There are deep QS waves in V1 and V2, and tiny R-waves in V3 and V4. With ST elevation in V1-V3, one must always entertain the possibility of acute MI in this patient with CP. The differential is wider, however, and mostly includes "old MI with persistent ST elevation," otherwise known as "left ventricular aneurysm morphology". This morphology is very common after an old and completed or nearly completed anterior MI. By complete, that is to say that there was no early reperfusion (spontaneous or therapy related). It was, in the old terminology, a "transmural" infarction. More accurately, there was a substantial mass of myocardium that died (infarcted, meaning irreversibly). Very often, such large anterior MI result in persistent ST elevation and they may or may not have a demonstrable "LV aneurysm" by echo. Echocardiographically, this is called "diastolic dyskinesia", meaning that the infarcted territory is thinned out and bulges even in diastole. Much of the time, there is only "akinesis", meaning no contraction of that territory. The important point is that old MI frequently has persistent ST elevation.
This is an example of "old MI with persistent ST elevation". So how do you differentiate old MI from acute MI? First, there are deep QS waves. Although anterior MI may have Q waves very early after onset, these are always QR waves (Q waves followed by an R-wave). The fact that there are zero anterior forces should lead you to think that there is no remaining anterior wall left to infarct. Second, in acute MI, as long as there is significant viable myocardium, the T wave is usually upright; remember that acute MI has large T waves. Lastly, acute infarction should have not only an upright T wave, but a prominent one. The "hyperacute T wave" is not simply a phenomenon of early infarction; it is simply more visible early on.
If you want a rule, I derived one a few years ago (AJEM 23(3):279-287; May 2005). Comparing proven acute LAD occlusion to patients with proven old MI and diastolic dysfunction and ST elevation, I found that the T/QRS ratio in any one of leads V1-V4 was almost always higher than 0.36 in acute MI, and almost always lower in LV aneurysm. Better was a T amplitude (V1+V2+V3+V4) / QRS amplitude (V1+V2+V3+V4) <> 0.22. The only acute MI's missed by this rule had at least 6 hours since symptoms onset.
I cannot tell from this ECG if it is 12 hours or 12 years since the MI. But looking through the records, I found that he had an old anterior MI with anterior apical akinesis.
He did have improvement of pain on a nitro drip, so we admitted to the CCU. He ruled out for MI.
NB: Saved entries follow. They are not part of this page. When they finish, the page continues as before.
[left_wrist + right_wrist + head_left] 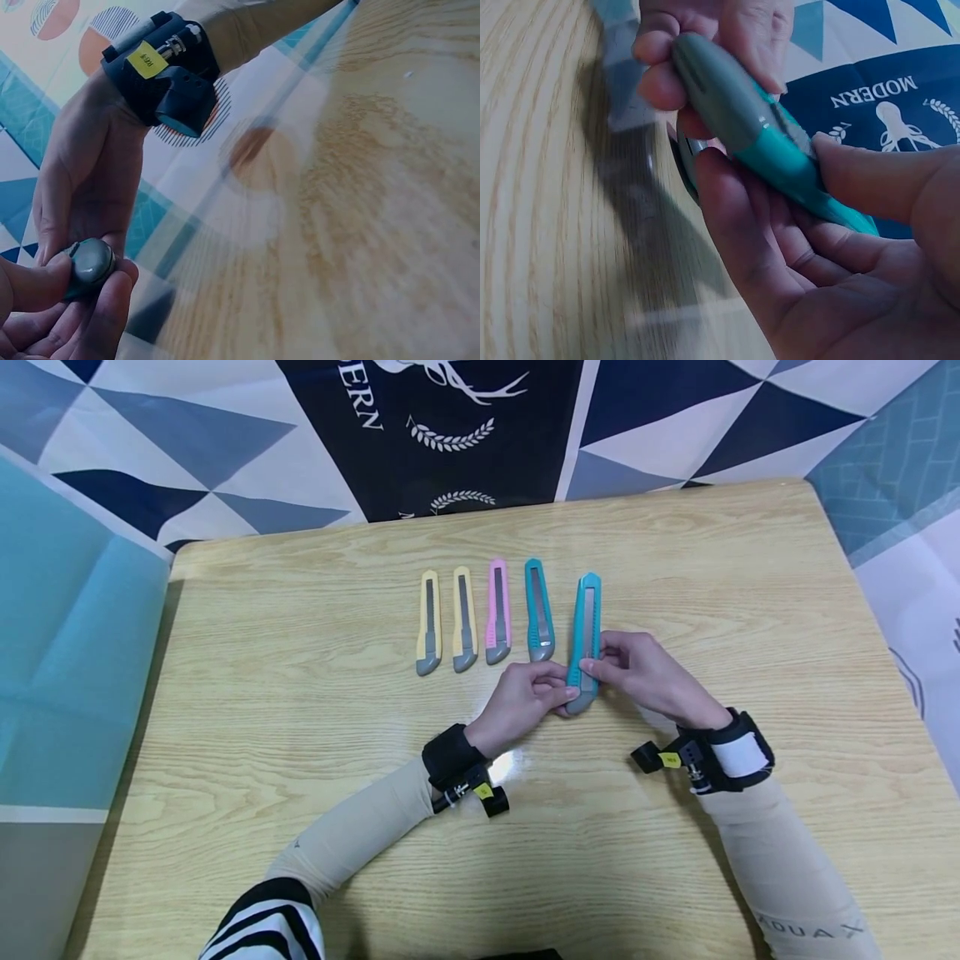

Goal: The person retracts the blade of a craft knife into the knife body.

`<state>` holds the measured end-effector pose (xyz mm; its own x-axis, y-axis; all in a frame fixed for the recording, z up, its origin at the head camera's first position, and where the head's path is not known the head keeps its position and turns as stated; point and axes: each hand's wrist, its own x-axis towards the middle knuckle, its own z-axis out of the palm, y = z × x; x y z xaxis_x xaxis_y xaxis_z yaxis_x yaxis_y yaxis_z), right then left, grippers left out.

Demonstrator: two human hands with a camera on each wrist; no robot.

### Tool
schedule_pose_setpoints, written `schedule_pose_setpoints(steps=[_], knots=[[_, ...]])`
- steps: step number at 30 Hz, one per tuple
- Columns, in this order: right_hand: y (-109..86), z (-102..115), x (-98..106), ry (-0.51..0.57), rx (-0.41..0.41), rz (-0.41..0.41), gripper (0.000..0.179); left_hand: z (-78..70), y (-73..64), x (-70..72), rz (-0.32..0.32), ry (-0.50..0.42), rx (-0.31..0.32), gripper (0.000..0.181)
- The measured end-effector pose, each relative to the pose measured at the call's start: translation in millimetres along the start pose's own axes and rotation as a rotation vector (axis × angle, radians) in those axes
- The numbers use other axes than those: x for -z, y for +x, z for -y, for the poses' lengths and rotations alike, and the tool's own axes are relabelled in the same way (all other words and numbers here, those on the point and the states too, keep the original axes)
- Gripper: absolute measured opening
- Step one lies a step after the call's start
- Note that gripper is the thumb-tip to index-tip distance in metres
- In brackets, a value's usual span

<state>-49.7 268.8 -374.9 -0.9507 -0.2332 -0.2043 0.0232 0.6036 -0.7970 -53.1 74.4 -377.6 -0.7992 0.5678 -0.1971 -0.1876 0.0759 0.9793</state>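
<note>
Both hands hold one teal utility knife with a grey end cap, raised off the table at the right end of a row of knives. My left hand pinches it near the grey cap. Higher on the body, my right hand grips it, and in the right wrist view its thumb lies by the grey slider. Seen end-on in the left wrist view, the grey cap sits between the fingers of both hands. No bare blade shows.
Left of the held knife lie another teal utility knife, a pink one and two yellow ones, all roughly upright in a row. They rest on a wood-grain table. Patterned cloth hangs beyond its far edge.
</note>
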Motion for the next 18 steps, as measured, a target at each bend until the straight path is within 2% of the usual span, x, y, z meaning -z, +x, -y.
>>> schedule_pose_setpoints(steps=[7,14,18], knots=[[-0.3,1,1,0.020,-0.005,-0.029,0.019,-2.6,-1.0,1.6,0.004,0.025,-0.027,0.020],[-0.6,4,-1,0.035,-0.013,-0.112,0.026,27.5,15.4,4.0,0.003,0.040,-0.062,0.024],[-1.4,5,-1,0.032,-0.014,-0.153,0.031,24.5,13.9,4.2,0.002,0.019,-0.053,0.025]])
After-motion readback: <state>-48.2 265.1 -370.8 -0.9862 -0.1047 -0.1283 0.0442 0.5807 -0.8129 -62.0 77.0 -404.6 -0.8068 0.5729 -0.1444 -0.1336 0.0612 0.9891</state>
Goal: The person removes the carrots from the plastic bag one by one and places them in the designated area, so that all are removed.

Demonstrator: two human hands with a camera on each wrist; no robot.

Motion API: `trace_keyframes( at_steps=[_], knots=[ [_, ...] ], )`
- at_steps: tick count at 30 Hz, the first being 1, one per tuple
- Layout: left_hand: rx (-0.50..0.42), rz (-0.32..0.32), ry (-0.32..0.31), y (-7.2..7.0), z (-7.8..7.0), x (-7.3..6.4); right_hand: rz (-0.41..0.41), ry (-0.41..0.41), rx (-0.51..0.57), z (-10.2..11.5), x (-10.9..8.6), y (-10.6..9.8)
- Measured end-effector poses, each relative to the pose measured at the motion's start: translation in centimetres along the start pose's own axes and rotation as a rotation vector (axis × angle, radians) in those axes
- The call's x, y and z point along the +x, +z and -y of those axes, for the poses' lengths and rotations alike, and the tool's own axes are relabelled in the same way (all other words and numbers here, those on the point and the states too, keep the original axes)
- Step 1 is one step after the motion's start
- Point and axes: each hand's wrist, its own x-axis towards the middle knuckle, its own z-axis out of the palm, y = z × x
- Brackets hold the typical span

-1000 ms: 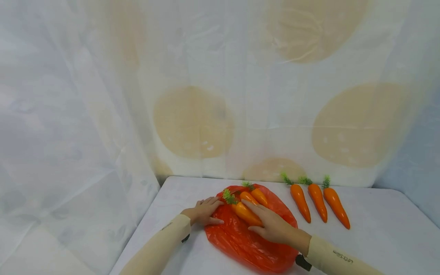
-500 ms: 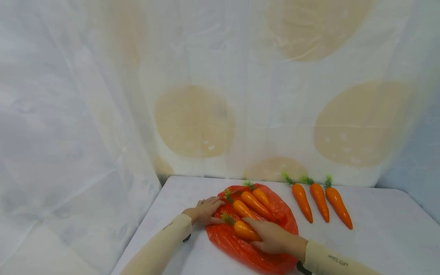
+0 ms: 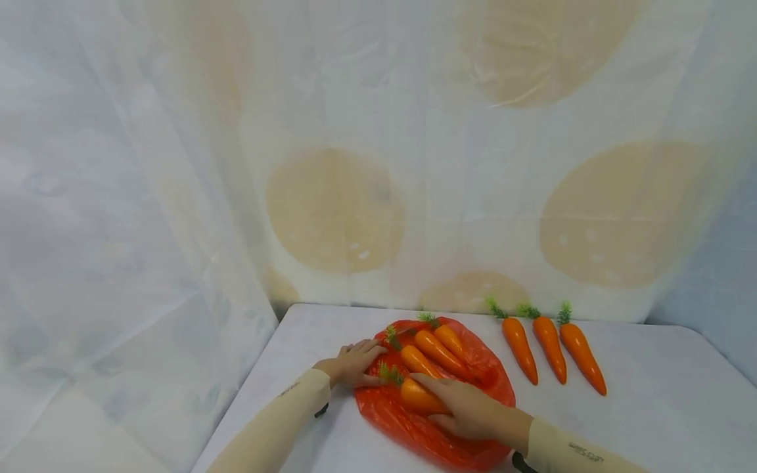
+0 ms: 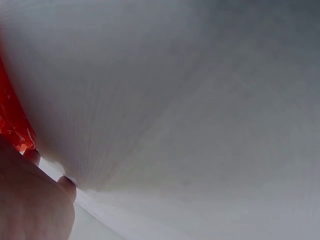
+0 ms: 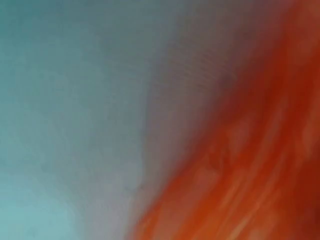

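Observation:
A red plastic bag [image 3: 408, 430] lies spread on the table. My right hand [image 3: 470, 407] grips the nearest carrot [image 3: 418, 396] over the bag, thumb on the near side and fingers on the far side. The green top of that carrot points left; its tip is hidden under the palm. Beyond it three more carrots lie on the bag, among them a middle carrot [image 3: 437, 348]. My left hand [image 3: 357, 362] rests with extended fingers on the bag's left edge. In the left wrist view, its fingers reach the table beside the red plastic [image 4: 12, 112].
Three loose carrots, one of them the rightmost carrot [image 3: 582, 355], lie in a row right of the bag, leafy tops toward the back. The white table [image 3: 644, 407] ends at a hanging cloth [image 3: 467, 243] behind, with more cloth on the left.
My right hand has drawn the carrot nearer along the bag and lowered it in front of the other three, which are now more visible. My left hand has stayed in place.

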Motion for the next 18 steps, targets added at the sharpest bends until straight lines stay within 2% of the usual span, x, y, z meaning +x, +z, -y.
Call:
trace_keyframes(
  at_steps=[8,12,18],
  knots=[
    [-0.012,0.012,-0.020,0.1,-0.1,-0.3,-0.117,-0.004,0.068,-0.4,-0.8,-2.6],
    [-0.038,0.004,-0.003,0.2,0.1,-0.1,-0.218,-0.003,0.072,-1.0,-1.3,-3.8],
    [-0.030,-0.006,0.005,0.4,0.4,0.3,-0.362,0.000,0.045,-2.2,-2.0,-4.8]
  ],
)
  1. Interesting...thanks Sir !

  2. First of all, thank you for this wonderful blog. I've been going through all the posts and learned a lot. And that's exactly why I have to correct a statement in the post above: diastolic dysfunction refers to the inability of the LV to relax and fill in diastole, and the dyskinetic area bulges out in systole, when the rest of the ventricle contracts.
    Looking forward to new cases!

    1. Thank you for pointing that out, it was a typo: I meant to write "diastolic dyskinesia" and will shortly correct that.

  3. do u manage such patients as unstable angina with LMWH? whats the role of heparin in such situations?

    1. I would prefer LMWH if our interventionalists would also prefer it. But if they do not, one should not use it. For management of ACS, including anticoagulants, see my lectures here:

  4. Very interesting! Thank you!
    How do you calculate the amplitude of the QRS complex when you have R and S waves? Do you sum them or count only the S wave?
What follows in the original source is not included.